● **PROBLEM TO SOLVE**: Could you return the entire listing below exactly as written?

● **DATASET EXTRACT**:
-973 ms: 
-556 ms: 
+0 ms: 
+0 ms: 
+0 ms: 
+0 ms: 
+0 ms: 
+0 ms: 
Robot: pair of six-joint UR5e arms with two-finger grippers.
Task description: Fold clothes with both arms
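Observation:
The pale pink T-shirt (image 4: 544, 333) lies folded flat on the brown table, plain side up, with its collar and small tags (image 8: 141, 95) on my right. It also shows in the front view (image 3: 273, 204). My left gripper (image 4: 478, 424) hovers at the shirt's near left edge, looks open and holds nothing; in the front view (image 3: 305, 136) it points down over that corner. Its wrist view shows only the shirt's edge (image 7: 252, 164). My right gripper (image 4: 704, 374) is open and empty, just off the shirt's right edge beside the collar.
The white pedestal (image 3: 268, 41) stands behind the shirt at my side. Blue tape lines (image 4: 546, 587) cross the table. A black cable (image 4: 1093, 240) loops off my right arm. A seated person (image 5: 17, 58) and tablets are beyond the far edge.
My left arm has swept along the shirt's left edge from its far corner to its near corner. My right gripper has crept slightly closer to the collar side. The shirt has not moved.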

● **SOLUTION**:
-973 ms: 
-556 ms: 
+0 ms: 
+0 ms: 
+0 ms: 
+0 ms: 
+0 ms: 
+0 ms: 
Robot: pair of six-joint UR5e arms with two-finger grippers.
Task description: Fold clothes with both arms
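Observation:
The pale pink T-shirt (image 4: 544, 333) lies folded flat on the brown table, plain side up, with its collar and small tags (image 8: 141, 95) on my right. It also shows in the front view (image 3: 273, 204). My left gripper (image 4: 478, 424) hovers at the shirt's near left edge, looks open and holds nothing; in the front view (image 3: 305, 136) it points down over that corner. Its wrist view shows only the shirt's edge (image 7: 252, 164). My right gripper (image 4: 704, 374) is open and empty, just off the shirt's right edge beside the collar.
The white pedestal (image 3: 268, 41) stands behind the shirt at my side. Blue tape lines (image 4: 546, 587) cross the table. A black cable (image 4: 1093, 240) loops off my right arm. A seated person (image 5: 17, 58) and tablets are beyond the far edge.
My left arm has swept along the shirt's left edge from its far corner to its near corner. My right gripper has crept slightly closer to the collar side. The shirt has not moved.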

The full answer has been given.